Giovanni Tortorici's honest, intelligent youth portrait, produced by Luca Guadagnino and starring Manfredi Marini, cannot escape strict lines and objectives.
Spiny Desync with alternative camera view
No one talks much about turning 19. It doesn’t come with the exhilarating avalanche of adult rights that comes with turning 18, or the milestone symbolism of 21. You’re still technically a teenager, but you don’t feel like one; nevertheless, the looming dawn of your twenties is daunting, as if a chapter in your youth is about to close. It’s a corridor age, in other words, and Leonardo, the oh-so-19-year-old protagonist of Italian writer-director Giovanni Tortorici’s exceptional debut feature “Diciannove,” is feeling the transitional, overlooked, neither-here-nor-there angst.
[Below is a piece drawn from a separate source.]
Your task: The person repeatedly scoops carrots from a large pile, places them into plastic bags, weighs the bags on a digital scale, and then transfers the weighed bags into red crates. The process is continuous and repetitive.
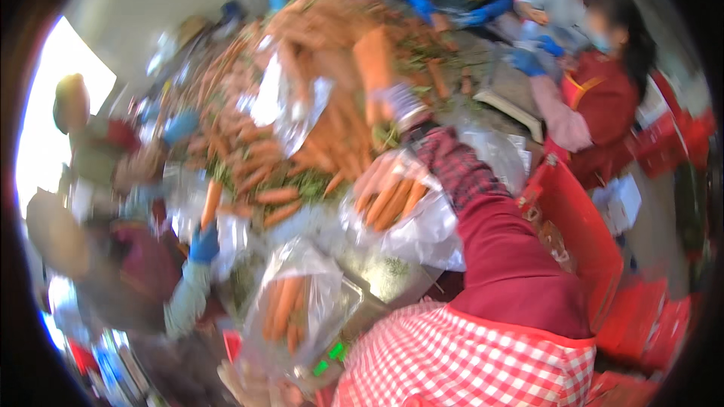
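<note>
My right hand (pixel 399 104), in a pale glove, reaches over the carrot heap (pixel 334 130) and grips a thick carrot (pixel 374 62); motion blurs both. Below that wrist lies an open clear plastic bag (pixel 418 237) with several carrots (pixel 390 203) inside. Another clear bag (pixel 305 263) of carrots (pixel 285 305) rests at a scale (pixel 350 299) with green lit digits. Beside its lower end, what seems to be my left hand (pixel 254 379) is blurred at the bottom edge; its grip is unclear.
At left, a co-worker's blue-gloved hand (pixel 203 244) holds an upright carrot (pixel 211 203). Another plastic bag (pixel 291 102) lies on the heap. Co-workers stand at the far side and right, one in a red vest (pixel 605 96). A red crate (pixel 582 232) is near my right arm.
</note>
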Demonstrator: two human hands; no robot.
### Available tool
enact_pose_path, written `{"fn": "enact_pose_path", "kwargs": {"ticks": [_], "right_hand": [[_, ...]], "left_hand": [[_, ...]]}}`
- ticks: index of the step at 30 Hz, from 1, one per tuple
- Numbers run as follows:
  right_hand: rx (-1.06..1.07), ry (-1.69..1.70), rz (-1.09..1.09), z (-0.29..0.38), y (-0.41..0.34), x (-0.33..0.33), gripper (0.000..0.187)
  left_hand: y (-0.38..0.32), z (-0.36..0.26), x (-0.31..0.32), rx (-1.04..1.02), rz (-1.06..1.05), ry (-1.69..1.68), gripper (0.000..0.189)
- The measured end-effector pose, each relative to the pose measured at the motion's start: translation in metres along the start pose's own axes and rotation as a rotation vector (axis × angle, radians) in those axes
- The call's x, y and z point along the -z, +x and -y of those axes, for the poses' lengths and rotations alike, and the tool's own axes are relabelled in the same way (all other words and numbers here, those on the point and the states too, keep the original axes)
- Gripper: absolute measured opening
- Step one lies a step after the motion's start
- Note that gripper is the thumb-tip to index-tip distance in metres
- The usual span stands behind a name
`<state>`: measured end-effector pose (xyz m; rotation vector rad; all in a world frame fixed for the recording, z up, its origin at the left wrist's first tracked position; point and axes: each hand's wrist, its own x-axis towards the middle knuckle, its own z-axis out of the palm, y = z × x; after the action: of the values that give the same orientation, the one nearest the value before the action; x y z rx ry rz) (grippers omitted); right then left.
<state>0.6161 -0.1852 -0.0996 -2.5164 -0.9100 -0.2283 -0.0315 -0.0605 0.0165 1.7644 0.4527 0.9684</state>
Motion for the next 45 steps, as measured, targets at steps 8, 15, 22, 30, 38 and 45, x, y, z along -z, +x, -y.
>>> {"fn": "enact_pose_path", "kwargs": {"ticks": [8, 15, 22, 30, 38, 45], "right_hand": [[-0.098, 1.199, 0.003, 0.095, -0.057, 0.069, 0.026], [0.309, 1.304, 0.036, 0.209, -0.088, 0.124, 0.035], [1.14, 1.406, 0.63, 0.34, -0.15, 0.13, 0.039], [1.1, 0.014, 0.553, 0.407, -0.232, -0.032, 0.025], [1.126, 0.101, 0.977, 0.378, -0.182, -0.045, 0.044], [0.864, -0.124, 0.654, 0.336, -0.157, -0.019, 0.045]], "left_hand": [[-0.016, 0.033, 0.003, -0.226, -0.276, 0.339, 0.031], [-0.037, 0.034, -0.005, -0.033, -0.298, -0.073, 0.063], [-0.035, 0.034, -0.005, -0.052, -0.301, -0.256, 0.08], [-0.019, 0.029, -0.001, -0.052, -0.286, -0.256, 0.096], [-0.028, 0.04, 0.02, 0.015, -0.307, -0.114, 0.081], [-0.009, 0.033, 0.021, -0.012, -0.25, -0.069, 0.065]]}}
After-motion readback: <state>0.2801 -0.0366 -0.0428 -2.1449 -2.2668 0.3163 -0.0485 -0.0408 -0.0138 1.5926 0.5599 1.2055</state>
As Leonardo stumbles through his first year of college, searching for a clear sense of who he’s supposed to be, the safe floor of childhood falls away from beneath him, adulthood teasingly hovering out of reach. Tortorici seems to recall that disorienting feeling of being let out (or perhaps abandoned) into the world before you’ve quite found yourself; if you don’t, his funny, jittery, suitably unformed film will send you into quivering flashbacks. It’s an auspicious arrival for both the filmmaker and his intense, erratic young star, Manfredi Marini, who holds the camera with the guilelessness of a newcomer and the ease of a natural.
Produced by Luca Guadagnino, for whom Tortorici previously worked as assistant director, “Diciannove” (Italian for “nineteen” and apparently retained as the international title) seems like familiar stuff on paper: another coming-of-age study focusing on a foalish but charismatic teenager with stunted desires, big ideas and much to discover on all fronts. What makes it distinctive, and unusually authentic within its subgenre, is its eschewing of the neatly gripping growth arc that gives such stories their spine. “Diciannove” weaves wildly with Leonardo’s erratic moods and impulses, offering him no dewy life lessons or self-realizations — only the irregular fragments of knowledge and sometimes grim lived experiences that ultimately define a person.